Filter by the string "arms": return the lines of the material that contain it.
(Task data begins)
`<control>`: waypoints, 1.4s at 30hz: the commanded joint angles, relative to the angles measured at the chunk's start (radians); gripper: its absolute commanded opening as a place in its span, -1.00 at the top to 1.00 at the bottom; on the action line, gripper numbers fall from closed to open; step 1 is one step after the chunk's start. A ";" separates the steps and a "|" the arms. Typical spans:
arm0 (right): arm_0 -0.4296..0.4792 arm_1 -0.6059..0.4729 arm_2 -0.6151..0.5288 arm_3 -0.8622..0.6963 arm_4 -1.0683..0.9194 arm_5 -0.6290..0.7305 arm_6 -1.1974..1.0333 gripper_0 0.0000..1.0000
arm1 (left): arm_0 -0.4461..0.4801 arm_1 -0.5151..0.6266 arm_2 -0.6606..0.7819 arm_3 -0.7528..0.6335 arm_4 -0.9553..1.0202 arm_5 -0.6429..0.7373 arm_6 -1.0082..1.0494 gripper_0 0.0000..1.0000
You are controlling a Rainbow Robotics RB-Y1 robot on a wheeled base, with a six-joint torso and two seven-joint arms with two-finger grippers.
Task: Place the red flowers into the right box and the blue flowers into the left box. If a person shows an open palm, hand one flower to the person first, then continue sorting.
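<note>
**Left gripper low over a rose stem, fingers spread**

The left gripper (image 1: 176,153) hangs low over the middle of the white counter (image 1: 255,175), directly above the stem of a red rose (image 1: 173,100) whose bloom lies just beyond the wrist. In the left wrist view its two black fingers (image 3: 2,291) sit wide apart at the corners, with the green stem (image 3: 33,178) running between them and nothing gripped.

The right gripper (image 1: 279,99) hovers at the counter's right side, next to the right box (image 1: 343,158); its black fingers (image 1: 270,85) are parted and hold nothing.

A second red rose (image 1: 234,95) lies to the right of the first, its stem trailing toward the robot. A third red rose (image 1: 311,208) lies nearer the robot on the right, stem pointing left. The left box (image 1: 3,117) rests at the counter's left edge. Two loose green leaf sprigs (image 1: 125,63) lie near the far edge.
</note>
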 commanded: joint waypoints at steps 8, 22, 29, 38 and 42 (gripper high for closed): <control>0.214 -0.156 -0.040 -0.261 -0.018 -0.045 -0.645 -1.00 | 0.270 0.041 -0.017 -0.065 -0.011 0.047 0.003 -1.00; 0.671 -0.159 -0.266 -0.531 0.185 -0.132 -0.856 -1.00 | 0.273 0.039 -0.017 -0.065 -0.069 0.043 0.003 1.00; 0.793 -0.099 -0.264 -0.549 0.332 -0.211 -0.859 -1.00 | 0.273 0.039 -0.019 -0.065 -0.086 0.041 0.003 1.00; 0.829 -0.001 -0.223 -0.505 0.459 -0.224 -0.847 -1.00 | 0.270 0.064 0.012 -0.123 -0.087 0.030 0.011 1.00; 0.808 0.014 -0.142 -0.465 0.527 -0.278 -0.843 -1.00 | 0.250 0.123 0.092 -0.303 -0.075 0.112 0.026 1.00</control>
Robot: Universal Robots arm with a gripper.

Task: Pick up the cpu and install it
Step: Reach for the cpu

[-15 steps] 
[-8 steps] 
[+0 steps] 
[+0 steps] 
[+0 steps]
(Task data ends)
Expected answer:
`<control>`: waypoints, 1.4s at 30hz: the commanded joint angles, relative to the angles measured at the chunk's start (radians); gripper: its absolute commanded opening as a place in its span, -1.00 at the top to 1.00 at the bottom; on the action line, gripper numbers fall from closed to open; step 1 is one step after the chunk's start. A ";" separates the steps and a "|" the arms. Typical spans:
You are controlling a Rainbow Robotics RB-Y1 robot on a wheeled base, with a six-joint torso and two seven-joint arms with two-finger grippers.

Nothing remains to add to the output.